-- Task directions --
All the data below goes into the copy word for word, but the pictures don't.

-- Raw data --
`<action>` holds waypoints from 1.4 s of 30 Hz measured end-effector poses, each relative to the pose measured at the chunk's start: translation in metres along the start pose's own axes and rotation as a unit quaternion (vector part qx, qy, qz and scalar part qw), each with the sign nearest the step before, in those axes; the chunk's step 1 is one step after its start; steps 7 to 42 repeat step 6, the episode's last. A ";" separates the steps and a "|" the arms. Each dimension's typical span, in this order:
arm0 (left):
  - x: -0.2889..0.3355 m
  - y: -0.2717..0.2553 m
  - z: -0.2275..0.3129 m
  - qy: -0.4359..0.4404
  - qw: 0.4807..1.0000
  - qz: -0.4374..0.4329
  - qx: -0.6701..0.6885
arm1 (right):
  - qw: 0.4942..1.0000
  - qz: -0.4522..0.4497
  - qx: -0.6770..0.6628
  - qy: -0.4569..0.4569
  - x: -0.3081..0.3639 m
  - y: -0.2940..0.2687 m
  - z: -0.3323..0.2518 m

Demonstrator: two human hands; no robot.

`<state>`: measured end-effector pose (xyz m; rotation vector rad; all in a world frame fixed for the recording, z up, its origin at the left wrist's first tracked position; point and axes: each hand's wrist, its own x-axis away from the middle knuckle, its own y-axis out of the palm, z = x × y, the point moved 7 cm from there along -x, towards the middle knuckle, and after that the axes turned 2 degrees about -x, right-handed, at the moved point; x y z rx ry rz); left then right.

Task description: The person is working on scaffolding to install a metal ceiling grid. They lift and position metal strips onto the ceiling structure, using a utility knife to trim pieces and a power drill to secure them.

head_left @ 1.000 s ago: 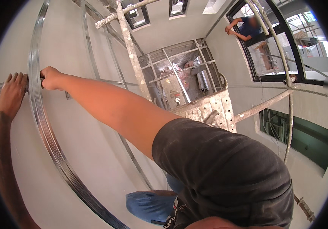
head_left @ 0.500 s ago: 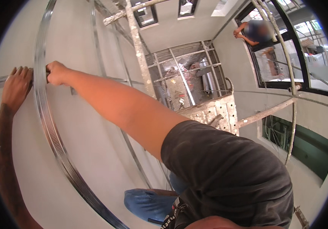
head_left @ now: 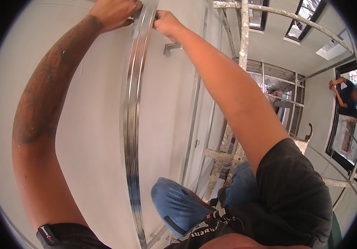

-- Written response --
`<action>` holds waypoints from 1.4 s of 30 Hz measured end-effector poses, each relative to the pose measured at the chunk's start: translation in metres along the start pose's own axes and rotation as a unit quaternion (vector part qx, qy, qz and scalar part qw), each with the sign nearest the step before, in those axes; the chunk's step 1 is one step after its start; steps 7 to 42 repeat step 6, the episode's last. A ";" separates the steps and a "|" the arms. Each dimension's typical span, in this order:
arm0 (left):
  - x: -0.2889..0.3355 m
  - y: -0.2717..0.2553 m
  - z: -0.2275..0.3129 m
  - qy: -0.4359..0.4404
  - qw: 0.4807..1.0000
  - qz: -0.4374..0.4329
  - qx: -0.6701..0.6885
arm1 (right):
  - qw: 0.4942..1.0000
  - qz: -0.4522..0.4497
  - qx: -0.6770..0.6628
  - qy: -0.4569..0.4569
  - x: -0.3081..0.3639 m
  - y: -0.2940..0.2687 m
  - z: -0.3323..0.2518 m

Demonstrator: two human hands; no robot.

`<state>`: measured end-effector pose (xyz m; rotation vector rad; all in a world frame fixed for the recording, z up, its origin at the left wrist's first tracked position; point and axes: each hand's wrist, its own x-axis away from the middle knuckle, its own y-axis out of the palm, z = x × y, the point moved 7 cm from there along -x, towards the middle knuckle, and after that the axes turned 2 degrees about -x, right-handed, at the moved point; x y z rx ry rz); left then right.

Task description: The person is working on scaffolding to install a metal ceiling grid. They lift and position metal strips onto the ceiling structure, using a utility knife to trim pieces and a power drill to secure them.

head_left @ 1.000 s ago: 
head_left @ 0.500 s ago: 
head_left @ now: 

Nothing remains to be added to the answer.